- _Task brief_: Of all the lines below, return only those starting with the line holding "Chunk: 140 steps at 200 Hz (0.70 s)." and going on through the line holding "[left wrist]", exactly as written.
----- Supplied material
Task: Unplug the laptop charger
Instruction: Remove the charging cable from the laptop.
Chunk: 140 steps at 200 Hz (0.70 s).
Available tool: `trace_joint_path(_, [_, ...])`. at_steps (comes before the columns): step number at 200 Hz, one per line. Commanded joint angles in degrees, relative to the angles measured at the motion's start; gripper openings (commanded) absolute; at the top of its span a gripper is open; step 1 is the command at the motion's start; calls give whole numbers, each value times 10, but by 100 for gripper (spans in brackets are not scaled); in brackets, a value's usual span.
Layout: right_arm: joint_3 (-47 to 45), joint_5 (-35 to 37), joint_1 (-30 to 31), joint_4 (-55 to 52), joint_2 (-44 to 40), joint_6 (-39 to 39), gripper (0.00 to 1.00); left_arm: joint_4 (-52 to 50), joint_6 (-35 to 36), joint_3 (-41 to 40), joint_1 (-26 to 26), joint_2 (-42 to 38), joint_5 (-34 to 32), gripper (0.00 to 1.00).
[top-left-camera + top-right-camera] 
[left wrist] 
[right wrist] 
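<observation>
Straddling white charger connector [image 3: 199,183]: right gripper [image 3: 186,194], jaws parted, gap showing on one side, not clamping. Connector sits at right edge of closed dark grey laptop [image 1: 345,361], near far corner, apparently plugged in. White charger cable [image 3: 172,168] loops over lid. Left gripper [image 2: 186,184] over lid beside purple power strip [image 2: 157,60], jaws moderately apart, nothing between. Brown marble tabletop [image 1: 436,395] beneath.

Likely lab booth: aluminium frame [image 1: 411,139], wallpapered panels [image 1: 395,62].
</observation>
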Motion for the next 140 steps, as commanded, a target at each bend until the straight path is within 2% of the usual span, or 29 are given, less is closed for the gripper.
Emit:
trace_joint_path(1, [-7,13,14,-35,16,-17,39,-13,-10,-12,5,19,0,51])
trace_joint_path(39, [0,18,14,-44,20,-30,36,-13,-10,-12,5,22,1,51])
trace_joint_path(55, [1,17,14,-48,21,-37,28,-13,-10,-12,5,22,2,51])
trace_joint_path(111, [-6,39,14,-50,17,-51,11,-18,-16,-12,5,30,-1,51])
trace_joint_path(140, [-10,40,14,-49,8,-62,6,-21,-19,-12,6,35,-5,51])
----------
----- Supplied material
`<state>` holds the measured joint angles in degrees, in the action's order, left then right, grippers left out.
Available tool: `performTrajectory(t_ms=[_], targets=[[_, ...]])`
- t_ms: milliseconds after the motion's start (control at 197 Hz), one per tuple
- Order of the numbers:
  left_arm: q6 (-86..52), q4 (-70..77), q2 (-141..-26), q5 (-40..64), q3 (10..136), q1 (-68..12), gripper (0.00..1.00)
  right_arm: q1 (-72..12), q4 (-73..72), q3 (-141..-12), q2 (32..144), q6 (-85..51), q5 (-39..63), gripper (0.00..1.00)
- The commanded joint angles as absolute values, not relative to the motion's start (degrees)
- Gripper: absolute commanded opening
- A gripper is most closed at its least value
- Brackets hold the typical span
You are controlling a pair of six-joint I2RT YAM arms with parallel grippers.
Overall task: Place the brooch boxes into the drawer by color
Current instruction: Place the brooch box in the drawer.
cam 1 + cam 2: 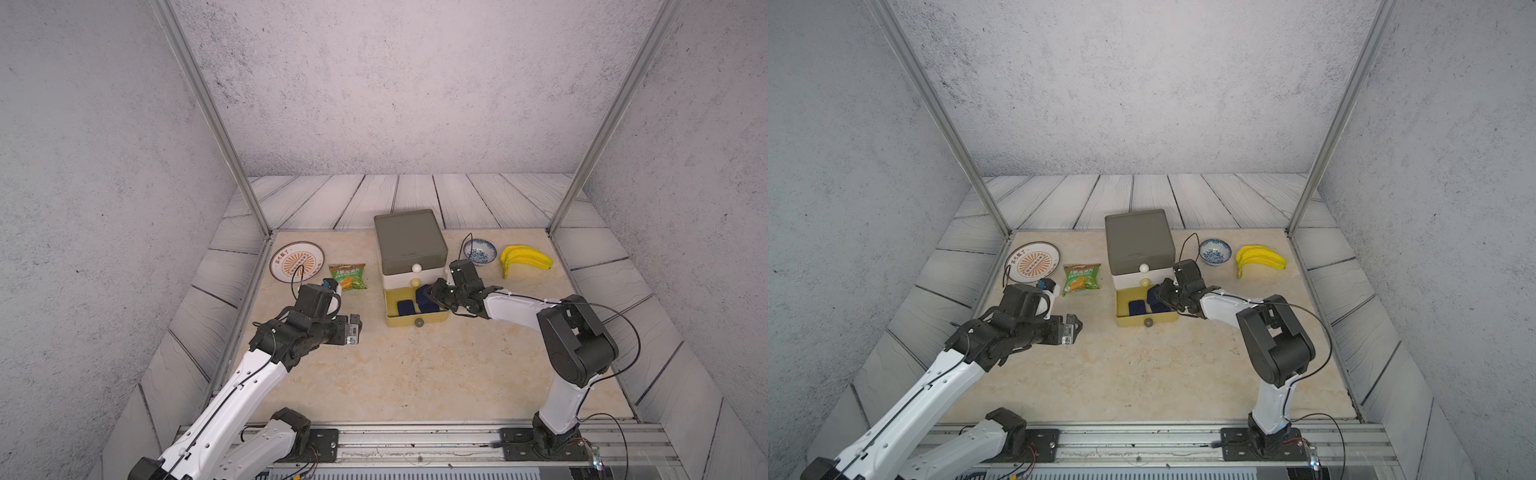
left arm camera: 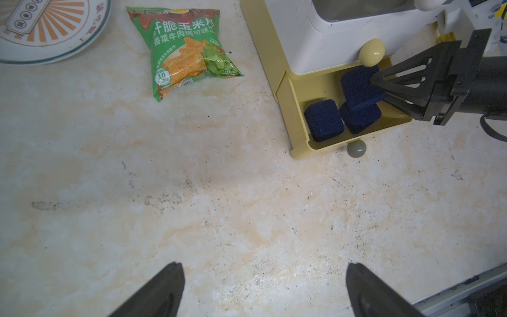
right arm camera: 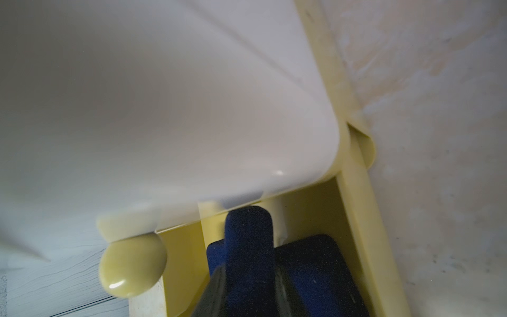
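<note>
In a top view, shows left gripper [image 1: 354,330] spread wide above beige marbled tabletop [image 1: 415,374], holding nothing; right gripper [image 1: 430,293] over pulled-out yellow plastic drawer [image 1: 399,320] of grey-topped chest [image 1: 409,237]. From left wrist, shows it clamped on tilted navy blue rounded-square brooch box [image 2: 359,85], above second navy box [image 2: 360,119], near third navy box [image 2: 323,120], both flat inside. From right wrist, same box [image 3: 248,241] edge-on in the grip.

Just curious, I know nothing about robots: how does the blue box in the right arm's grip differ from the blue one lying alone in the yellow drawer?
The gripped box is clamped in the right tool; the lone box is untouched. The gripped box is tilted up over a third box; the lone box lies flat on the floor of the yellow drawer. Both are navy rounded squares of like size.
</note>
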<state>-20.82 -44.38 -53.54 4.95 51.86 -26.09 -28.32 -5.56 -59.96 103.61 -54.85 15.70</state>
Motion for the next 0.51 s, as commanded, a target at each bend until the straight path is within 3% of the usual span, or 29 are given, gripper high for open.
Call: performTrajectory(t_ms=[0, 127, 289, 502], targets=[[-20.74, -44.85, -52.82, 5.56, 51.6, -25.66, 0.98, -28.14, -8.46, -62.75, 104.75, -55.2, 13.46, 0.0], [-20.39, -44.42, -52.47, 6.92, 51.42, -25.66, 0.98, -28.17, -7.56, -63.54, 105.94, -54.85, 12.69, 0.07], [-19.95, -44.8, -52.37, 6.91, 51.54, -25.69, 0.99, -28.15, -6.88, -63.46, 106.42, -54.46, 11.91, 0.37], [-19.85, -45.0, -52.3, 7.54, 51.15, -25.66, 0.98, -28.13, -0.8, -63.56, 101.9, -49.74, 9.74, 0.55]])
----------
- _Result_:
Chunk: 140 steps at 200 Hz (0.70 s).
Available tool: `trace_joint_path(_, [_, ...])`. at_steps (comes before the columns): step number at 200 Hz, one per line. Commanded joint angles in degrees, relative to the angles measured at the motion's start; gripper openings (commanded) absolute; at the top of its span a gripper is open; step 1 is the command at the motion's start; calls give whole numbers, each value times 10, but by 100 for gripper (spans in brackets are not scaled); in brackets, a value's usual span.
Layout: right_arm: joint_3 (-47 to 45), joint_5 (-35 to 37), joint_1 (-30 to 31), joint_4 (-55 to 52), joint_2 (-44 to 40), joint_6 (-39 to 39), gripper (0.00 to 1.00); left_arm: joint_4 (-52 to 50), joint_6 (-35 to 36), joint_3 (-41 to 40), joint_1 (-26 to 26), joint_2 (-42 to 38), joint_5 (-34 to 32), gripper (0.00 to 1.00).
[top-left-camera + top-right-camera] 
[left wrist] 

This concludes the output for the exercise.